# YOUR ASSIGNMENT
Print the whole listing below exactly as given, pictures excluded.

::::

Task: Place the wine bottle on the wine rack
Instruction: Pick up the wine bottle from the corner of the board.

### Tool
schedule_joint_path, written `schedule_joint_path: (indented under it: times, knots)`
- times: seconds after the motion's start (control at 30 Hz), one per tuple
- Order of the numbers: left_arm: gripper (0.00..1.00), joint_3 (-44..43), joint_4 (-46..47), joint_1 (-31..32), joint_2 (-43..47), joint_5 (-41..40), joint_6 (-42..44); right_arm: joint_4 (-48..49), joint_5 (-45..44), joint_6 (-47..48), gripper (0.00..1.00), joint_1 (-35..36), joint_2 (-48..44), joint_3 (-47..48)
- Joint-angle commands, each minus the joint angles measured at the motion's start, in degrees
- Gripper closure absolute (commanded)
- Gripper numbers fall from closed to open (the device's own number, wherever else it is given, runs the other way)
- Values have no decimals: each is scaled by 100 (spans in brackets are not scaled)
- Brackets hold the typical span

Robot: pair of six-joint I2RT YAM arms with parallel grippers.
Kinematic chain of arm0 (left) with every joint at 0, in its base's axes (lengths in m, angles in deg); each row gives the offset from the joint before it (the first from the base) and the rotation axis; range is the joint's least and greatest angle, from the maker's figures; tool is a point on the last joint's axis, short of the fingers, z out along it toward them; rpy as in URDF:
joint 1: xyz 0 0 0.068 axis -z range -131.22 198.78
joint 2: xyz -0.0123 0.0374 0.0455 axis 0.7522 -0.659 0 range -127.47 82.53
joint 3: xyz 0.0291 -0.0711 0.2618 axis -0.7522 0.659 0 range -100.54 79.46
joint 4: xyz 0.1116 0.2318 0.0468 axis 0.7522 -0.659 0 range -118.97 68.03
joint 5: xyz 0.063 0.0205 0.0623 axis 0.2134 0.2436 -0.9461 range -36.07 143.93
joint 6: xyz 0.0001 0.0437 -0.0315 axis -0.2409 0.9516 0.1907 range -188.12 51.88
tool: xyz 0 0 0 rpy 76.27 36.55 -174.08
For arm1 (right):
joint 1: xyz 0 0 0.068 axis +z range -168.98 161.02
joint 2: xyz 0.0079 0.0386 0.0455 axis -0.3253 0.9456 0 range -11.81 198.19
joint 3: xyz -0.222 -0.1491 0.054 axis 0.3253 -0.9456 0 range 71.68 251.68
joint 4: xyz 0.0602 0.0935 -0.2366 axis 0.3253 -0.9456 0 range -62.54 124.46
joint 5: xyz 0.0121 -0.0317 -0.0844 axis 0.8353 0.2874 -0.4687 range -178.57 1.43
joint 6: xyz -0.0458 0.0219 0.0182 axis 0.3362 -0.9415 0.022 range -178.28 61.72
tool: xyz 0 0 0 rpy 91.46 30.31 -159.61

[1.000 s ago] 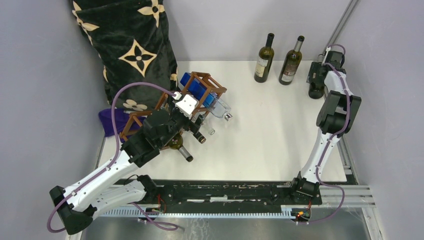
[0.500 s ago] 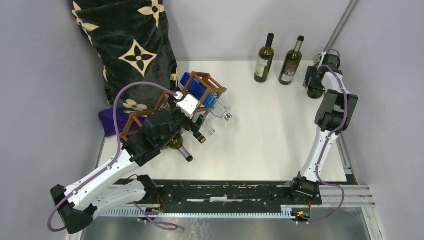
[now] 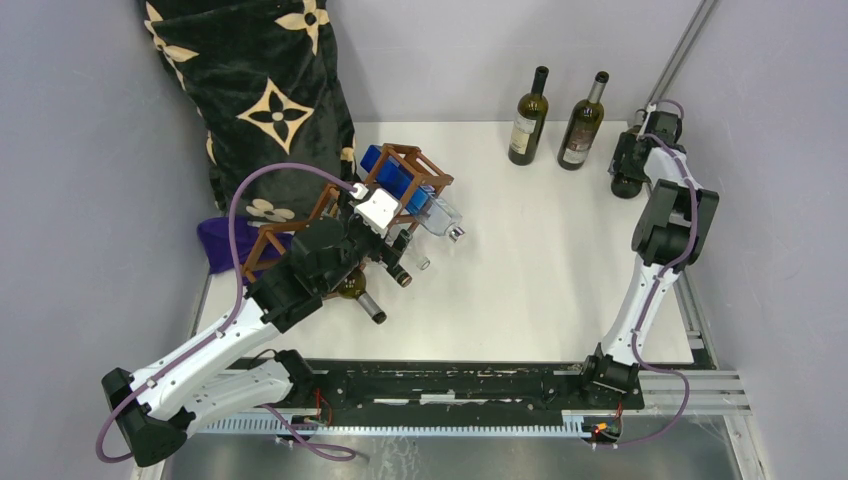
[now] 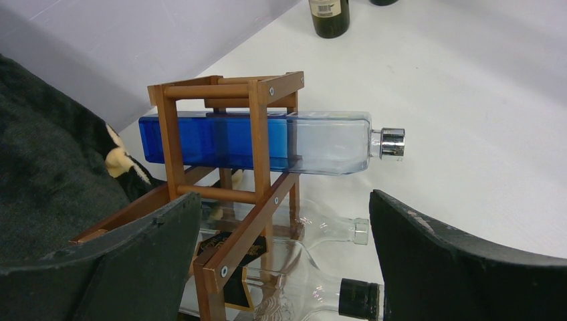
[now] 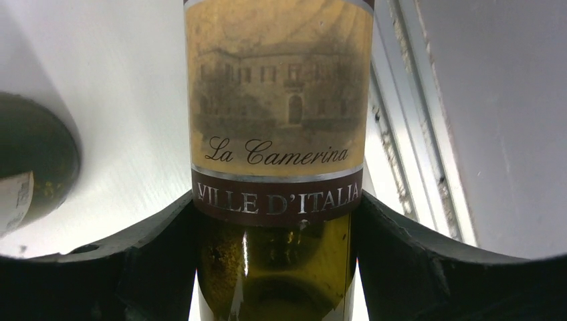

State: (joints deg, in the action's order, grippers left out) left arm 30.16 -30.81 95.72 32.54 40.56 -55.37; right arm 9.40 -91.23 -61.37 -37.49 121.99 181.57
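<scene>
At the bench's [image 3: 540, 260] two o'clock corner, the right fingers [image 5: 134, 267] clasp an upright wine bottle [image 5: 277, 167] at the label's foot. A firm, square hold should precede any lift toward the wine rack [image 4: 262, 134] at ten o'clock, where the left fingers [image 4: 134, 261] stand spread wide.

Your rack [image 4: 261, 134] sits left on the table [image 3: 520, 260], before the cushion [image 3: 270, 100]; along the far edge stand left bottle [image 3: 527, 125], middle bottle [image 3: 581, 130], third bottle [image 5: 277, 134].
</scene>
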Motion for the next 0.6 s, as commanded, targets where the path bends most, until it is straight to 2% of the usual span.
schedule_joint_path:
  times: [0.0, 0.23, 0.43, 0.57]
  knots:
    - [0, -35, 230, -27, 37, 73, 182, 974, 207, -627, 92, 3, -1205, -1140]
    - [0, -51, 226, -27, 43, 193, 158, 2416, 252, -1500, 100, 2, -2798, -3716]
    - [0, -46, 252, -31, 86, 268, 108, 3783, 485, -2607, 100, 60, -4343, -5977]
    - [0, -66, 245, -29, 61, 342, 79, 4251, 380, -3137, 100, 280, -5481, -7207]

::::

# RESULT OF THE TASK
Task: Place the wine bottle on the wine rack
Instruction: Pick up the wine bottle from the corner of the board.

### Tool
schedule_joint_path, written `schedule_joint_path: (indented under it: times, knots)`
- times: seconds after the motion's start (control at 30 Hz), one per tuple
- Order of the numbers: left_arm: gripper (0.00..1.00), joint_3 (-44..43), joint_4 (-46..47), joint_1 (-31..32), joint_2 (-43..47), joint_5 (-41..40), joint_6 (-42..44); right_arm: joint_4 (-48..49), joint_5 (-45..44), joint_6 (-47..48), gripper (0.00..1.00), joint_1 (-35..36), joint_2 (-48..44), joint_3 (-47..48)
- Joint-angle commands, each minus the joint angles measured at the motion's start, in degrees
- Gripper closure absolute (commanded)
- Gripper numbers fall from closed to open (the device's own number, wherever else it is given, runs the other way)
- Values have no decimals: each is scaled by 100 (spans in brackets are not scaled)
- Brackets hold the typical span

Robot: pair of six-joint I2RT YAM arms with parallel grippers.
Kinematic chain of arm0 (left) with every joint at 0, in its base's axes (lengths in m, angles in deg); each row gives the offset from the joint before it (the first from the base) and the rotation axis; range is the joint's least and greatest angle, from the maker's figures; tool is a point on the last joint's axis, short of the fingers, z out along it toward them; rpy as in URDF:
joint 1: xyz 0 0 0.068 axis -z range -131.22 198.78
joint 2: xyz -0.0123 0.0374 0.0455 axis 0.7522 -0.659 0 range -127.47 82.53
joint 3: xyz 0.0291 -0.0711 0.2618 axis -0.7522 0.659 0 range -100.54 79.46
joint 4: xyz 0.1116 0.2318 0.0468 axis 0.7522 -0.659 0 range -118.97 68.03
joint 5: xyz 0.063 0.0205 0.0623 axis 0.2134 0.2436 -0.9461 range -36.07 143.93
joint 6: xyz 0.0001 0.0437 -0.0315 axis -0.2409 0.9516 0.1907 range -188.12 51.88
tool: xyz 0 0 0 rpy 76.27 36.55 -174.08
For arm1 (right):
joint 1: xyz 0 0 0.068 axis +z range -168.98 161.02
joint 2: xyz 0.0079 0.0386 0.0455 axis -0.3253 0.9456 0 range -11.81 198.19
joint 3: xyz -0.222 -0.1491 0.054 axis 0.3253 -0.9456 0 range 71.68 251.68
joint 4: xyz 0.0602 0.0935 -0.2366 axis 0.3253 -0.9456 0 range -62.54 124.46
joint 5: xyz 0.0121 -0.0317 -0.0844 axis 0.8353 0.2874 -0.4687 range -178.57 1.43
joint 6: xyz -0.0458 0.0219 0.0182 axis 0.3362 -0.9415 0.022 range -178.28 61.72
tool: xyz 0 0 0 rpy 91.46 30.31 -159.61

[1.000 s ago] 
[0.500 s ago] 
[now] 
[now] 
[now] 

State: (joints deg, in the action's order, grippers left out) left arm 30.16 -30.81 95.72 32.54 40.56 -55.37; right arm 9.40 -91.23 -61.37 -37.49 121.99 181.57
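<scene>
At the bench's [image 3: 540, 260] two o'clock corner, the right fingers [image 5: 134, 267] clasp an upright wine bottle [image 5: 277, 167] at the label's foot. A firm, square hold should precede any lift toward the wine rack [image 4: 262, 134] at ten o'clock, where the left fingers [image 4: 134, 261] stand spread wide.

Your rack [image 4: 261, 134] sits left on the table [image 3: 520, 260], before the cushion [image 3: 270, 100]; along the far edge stand left bottle [image 3: 527, 125], middle bottle [image 3: 581, 130], third bottle [image 5: 277, 134].
</scene>
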Motion for the next 0.6 s, as commanded, targets where the path bends most, until it is straight to 2% of the usual span.
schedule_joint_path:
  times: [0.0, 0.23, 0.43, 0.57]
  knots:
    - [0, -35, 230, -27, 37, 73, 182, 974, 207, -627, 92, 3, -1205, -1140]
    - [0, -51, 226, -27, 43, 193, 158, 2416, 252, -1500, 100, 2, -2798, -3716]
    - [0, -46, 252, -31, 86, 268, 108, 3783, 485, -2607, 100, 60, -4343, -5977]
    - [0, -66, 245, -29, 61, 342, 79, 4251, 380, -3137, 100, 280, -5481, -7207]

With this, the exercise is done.